Sometimes, fiducial marks might not be visible when imaging thick tissue (we have noticed this with > 10 µm thickness) or under areas with high cellular density. Thus, automatic coarse alignment will work, but the fine alignment might fail, as the model cannot find these markers in the image.

We recommend using the GUI to automatically select keypoints between the two modalities. If more than 2 are visible per tile, we recommend selecting the fiducial markers manually. If these are not visible, you can select alternative keypoints (i.e., morphological features that look similar between the ST and staining image modalities).

In the latter case, we cannot ensure that the alignment accuracy will lead to subcellular resolution, which is diagnosed with the distance from fiducials across modalities.

In manual alignment mode, how many fiducials/features should I select per tile?

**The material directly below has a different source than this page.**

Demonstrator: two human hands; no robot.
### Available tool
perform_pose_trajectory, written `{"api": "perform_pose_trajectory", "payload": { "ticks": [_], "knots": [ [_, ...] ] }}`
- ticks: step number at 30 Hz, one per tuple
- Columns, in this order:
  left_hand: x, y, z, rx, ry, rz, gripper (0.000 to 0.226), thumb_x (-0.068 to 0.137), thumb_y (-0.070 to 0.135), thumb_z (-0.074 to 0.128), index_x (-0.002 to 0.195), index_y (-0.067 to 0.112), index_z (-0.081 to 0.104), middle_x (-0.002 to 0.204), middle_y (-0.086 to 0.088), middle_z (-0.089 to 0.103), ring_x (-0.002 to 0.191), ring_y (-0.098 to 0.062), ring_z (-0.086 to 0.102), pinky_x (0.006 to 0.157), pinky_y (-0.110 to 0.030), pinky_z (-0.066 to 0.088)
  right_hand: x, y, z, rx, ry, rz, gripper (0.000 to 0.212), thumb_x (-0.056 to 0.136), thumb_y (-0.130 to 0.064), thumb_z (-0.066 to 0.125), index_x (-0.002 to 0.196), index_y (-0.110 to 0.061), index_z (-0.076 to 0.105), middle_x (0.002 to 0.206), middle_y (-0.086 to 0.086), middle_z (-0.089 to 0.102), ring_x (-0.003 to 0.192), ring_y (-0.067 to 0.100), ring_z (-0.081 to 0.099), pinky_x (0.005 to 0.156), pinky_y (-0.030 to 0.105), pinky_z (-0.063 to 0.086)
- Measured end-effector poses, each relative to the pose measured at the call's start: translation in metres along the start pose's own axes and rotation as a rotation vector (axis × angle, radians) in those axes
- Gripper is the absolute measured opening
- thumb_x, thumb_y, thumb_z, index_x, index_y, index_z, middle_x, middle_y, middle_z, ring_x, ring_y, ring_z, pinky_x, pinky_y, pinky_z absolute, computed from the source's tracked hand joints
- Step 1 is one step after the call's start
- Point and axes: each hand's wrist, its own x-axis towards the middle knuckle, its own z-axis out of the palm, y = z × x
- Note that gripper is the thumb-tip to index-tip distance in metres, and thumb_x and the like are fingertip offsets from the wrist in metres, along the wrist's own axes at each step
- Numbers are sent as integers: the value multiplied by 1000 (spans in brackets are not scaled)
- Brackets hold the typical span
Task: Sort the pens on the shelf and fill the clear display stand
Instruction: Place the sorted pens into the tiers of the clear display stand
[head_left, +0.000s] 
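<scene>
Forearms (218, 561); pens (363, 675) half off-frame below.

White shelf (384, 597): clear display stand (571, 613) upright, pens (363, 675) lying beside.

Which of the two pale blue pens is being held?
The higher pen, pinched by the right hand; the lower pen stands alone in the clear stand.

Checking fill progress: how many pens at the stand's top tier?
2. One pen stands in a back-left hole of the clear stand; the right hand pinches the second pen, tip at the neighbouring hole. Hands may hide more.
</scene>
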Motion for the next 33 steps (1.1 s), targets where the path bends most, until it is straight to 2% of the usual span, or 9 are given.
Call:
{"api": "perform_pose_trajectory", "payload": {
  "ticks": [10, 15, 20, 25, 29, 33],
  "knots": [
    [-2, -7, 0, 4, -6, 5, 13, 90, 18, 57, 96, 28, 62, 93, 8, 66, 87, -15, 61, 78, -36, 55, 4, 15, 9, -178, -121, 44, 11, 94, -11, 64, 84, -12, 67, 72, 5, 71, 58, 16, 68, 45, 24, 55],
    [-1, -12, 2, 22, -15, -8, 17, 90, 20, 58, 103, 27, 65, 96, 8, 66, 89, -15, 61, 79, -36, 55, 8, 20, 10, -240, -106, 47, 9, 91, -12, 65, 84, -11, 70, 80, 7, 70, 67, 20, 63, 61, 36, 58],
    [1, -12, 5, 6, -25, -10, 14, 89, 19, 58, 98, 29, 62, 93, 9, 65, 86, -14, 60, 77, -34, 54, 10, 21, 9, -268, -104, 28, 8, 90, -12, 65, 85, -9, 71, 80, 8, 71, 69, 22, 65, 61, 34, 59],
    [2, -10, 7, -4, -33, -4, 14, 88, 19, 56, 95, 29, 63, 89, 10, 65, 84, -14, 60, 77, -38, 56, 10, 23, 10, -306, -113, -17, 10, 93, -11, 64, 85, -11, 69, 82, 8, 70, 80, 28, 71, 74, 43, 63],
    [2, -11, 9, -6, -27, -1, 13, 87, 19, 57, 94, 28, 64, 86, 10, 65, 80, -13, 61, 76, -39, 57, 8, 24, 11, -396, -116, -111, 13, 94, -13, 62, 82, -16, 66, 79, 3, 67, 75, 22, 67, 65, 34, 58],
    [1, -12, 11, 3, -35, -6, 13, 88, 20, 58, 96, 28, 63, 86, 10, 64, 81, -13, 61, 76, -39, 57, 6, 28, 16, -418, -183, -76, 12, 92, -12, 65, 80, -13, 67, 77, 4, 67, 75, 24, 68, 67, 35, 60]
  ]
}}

Given that a rigid transformation model is estimated from the selected pairs of keypoints, we recommend at least 2 points. The more corresponding points are selected, the better.

Image segmentation

The segmentation did not perform well

We provide an interface to the default, pre-trained cellpose models, as well as our fine-tuned HE_cellpose_rajewsky model. We have tested this on a wide diversity of tissues, but it is possible that different microscopy setups and imaged tissues deliver different segmentation performance.

Especially, tissues with higher cellular densities and lower contrast between background/nuclei (or cells) might perform worse. Thus, we recommend referring to the cellpose tutorial on how to train your own model.